Should we post-process our images or not? Some people say it’s cheating, while some other say that it’s an integral part of creating an image so, who’s right? Keep reading to learn more.
To post-process images or not is a never ending discussion among photographers. On one side, you have people who believe post-processing is an integral part of the photography creation process. On the other side you have the people who say the image should be created in-camera, without any sort of modification after the shot.
Is one side right and the other wrong? Not quite. As in many things in photography, the answer seems to be: it depends. Depending on the use of the image, post-processing may or may not be allowed.
I heard the following from Scott Kelby a couple of years ago and it makes a lot of sense to me: if you’re a photojournalist, you should show the world as you see it with your camera, so you shouldn’t re-touch your images.

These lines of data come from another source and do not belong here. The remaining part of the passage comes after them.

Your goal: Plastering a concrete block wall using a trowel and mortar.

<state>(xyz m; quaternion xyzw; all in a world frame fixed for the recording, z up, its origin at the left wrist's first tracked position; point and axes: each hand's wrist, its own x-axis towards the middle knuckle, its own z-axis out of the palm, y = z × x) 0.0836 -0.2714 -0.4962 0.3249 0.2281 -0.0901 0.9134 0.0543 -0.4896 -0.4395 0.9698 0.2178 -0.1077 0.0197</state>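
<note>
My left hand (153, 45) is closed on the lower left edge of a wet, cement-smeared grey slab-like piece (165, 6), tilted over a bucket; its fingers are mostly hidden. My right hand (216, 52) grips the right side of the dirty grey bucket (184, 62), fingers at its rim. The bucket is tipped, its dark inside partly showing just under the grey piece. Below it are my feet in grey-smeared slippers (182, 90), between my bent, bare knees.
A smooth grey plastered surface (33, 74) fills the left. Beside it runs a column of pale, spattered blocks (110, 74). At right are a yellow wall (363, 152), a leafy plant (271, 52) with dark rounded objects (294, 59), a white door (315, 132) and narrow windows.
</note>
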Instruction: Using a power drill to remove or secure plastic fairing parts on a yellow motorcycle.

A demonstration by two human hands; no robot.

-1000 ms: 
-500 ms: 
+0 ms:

If, on the other hand, you’re a visual artist, knock yourself out and re-touch at will!
How Much is Too Much?
Let’s say you’re a visual artist and want to re-touch your images. You start with a little bit of contrast, some exposure correction, tone curve adjustments, frequency separation, some vignette and, before you know it, the image looks completely different to the original and completely alien! :-(
So, how much is too much post-processing? That depends too. What is your style? What do you want to achieve? If you do lifestyle photography with a more realistic look, you may only need to make adjustments to the color and exposure. If you’re a wedding photographer with a photojournalistic style, you may want to keep an eye on exposure and crop. But if you’re a fashion editorial photographer, you can do all sorts of adjustments. In any case, if people can point at your image and say “That’s photoshopped!”, you probably went too far.
As you can see, there’s no straight answer if post-processing is good or not. It all depends first, on usage and second, on style and desired results. Regardless of your style and the use of your images, I’d strongly suggest you learn at least the basics of image post-processing so you can determine when to do it and when not to, as well as keeping a good balance when post-processing.